> _Exercise details_
Produce a character-for-character copy of the data below.

> _Data section_

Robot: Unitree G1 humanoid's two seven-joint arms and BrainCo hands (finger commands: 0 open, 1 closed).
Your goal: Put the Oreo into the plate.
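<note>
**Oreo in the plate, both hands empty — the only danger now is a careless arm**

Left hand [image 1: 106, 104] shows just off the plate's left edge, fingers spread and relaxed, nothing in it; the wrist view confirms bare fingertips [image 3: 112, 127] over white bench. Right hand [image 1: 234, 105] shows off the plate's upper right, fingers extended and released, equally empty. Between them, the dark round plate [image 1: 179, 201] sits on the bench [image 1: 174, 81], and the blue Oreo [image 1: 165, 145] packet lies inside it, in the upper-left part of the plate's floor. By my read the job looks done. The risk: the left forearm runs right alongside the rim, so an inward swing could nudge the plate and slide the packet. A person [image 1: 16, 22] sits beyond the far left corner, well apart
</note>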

> _Exercise result_
Robot: Unitree G1 humanoid's two seven-joint arms and BrainCo hands (finger commands: 0 open, 1 closed).
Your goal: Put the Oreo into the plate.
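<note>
**Oreo in the plate, both hands empty — the only danger now is a careless arm**

Left hand [image 1: 106, 104] shows just off the plate's left edge, fingers spread and relaxed, nothing in it; the wrist view confirms bare fingertips [image 3: 112, 127] over white bench. Right hand [image 1: 234, 105] shows off the plate's upper right, fingers extended and released, equally empty. Between them, the dark round plate [image 1: 179, 201] sits on the bench [image 1: 174, 81], and the blue Oreo [image 1: 165, 145] packet lies inside it, in the upper-left part of the plate's floor. By my read the job looks done. The risk: the left forearm runs right alongside the rim, so an inward swing could nudge the plate and slide the packet. A person [image 1: 16, 22] sits beyond the far left corner, well apart
</note>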

There is no more to this exercise.